*WHAT THE EXERCISE ASKS*
Please repeat exactly the lines below from the one containing "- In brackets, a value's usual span" down to the one containing "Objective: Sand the", both included, and nothing else.
☆ ☆ ☆
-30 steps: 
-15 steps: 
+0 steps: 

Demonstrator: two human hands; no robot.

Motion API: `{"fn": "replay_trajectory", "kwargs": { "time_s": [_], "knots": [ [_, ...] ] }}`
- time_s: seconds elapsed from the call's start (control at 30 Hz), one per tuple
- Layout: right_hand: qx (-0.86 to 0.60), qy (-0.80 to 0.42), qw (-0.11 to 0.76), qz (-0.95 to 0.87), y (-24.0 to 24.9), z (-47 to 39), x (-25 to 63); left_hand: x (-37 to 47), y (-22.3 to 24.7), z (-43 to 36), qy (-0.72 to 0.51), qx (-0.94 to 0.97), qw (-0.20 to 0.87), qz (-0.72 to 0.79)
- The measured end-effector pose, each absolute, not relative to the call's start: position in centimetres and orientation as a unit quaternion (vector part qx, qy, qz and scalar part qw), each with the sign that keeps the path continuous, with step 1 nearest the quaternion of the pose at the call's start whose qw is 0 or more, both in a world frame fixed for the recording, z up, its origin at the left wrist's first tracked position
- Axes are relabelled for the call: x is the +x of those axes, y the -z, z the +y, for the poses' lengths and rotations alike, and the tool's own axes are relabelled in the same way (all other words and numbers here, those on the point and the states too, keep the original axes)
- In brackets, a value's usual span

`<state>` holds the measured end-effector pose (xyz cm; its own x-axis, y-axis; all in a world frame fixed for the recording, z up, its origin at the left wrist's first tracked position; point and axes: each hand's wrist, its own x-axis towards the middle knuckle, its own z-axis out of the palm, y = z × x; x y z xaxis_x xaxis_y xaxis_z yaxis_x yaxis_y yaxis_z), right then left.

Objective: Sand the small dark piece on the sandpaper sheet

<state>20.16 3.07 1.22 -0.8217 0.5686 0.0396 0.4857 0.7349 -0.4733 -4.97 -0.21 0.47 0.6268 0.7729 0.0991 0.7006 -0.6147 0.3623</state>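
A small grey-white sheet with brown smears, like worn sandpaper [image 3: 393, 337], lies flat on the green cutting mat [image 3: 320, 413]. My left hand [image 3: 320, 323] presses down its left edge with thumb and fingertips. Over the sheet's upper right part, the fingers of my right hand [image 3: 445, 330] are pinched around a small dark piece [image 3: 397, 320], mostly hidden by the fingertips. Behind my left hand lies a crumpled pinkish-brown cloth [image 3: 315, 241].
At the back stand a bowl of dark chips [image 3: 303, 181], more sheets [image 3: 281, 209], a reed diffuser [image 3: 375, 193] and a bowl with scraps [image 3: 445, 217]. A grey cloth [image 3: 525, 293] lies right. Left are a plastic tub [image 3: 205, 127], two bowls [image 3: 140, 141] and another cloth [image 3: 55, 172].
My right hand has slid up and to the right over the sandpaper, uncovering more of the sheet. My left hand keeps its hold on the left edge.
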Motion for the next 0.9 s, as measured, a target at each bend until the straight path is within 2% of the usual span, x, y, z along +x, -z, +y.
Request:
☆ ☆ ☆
*SOLUTION TO THE EXERCISE*
- In brackets, a value's usual span

`<state>` holds the measured end-effector pose (xyz cm; its own x-axis, y-axis; all in a world frame fixed for the recording, z up, its origin at the left wrist's first tracked position; point and axes: each hand's wrist, its own x-axis towards the middle knuckle, its own z-axis out of the palm, y = z × x; x y z xaxis_x xaxis_y xaxis_z yaxis_x yaxis_y yaxis_z), right then left.

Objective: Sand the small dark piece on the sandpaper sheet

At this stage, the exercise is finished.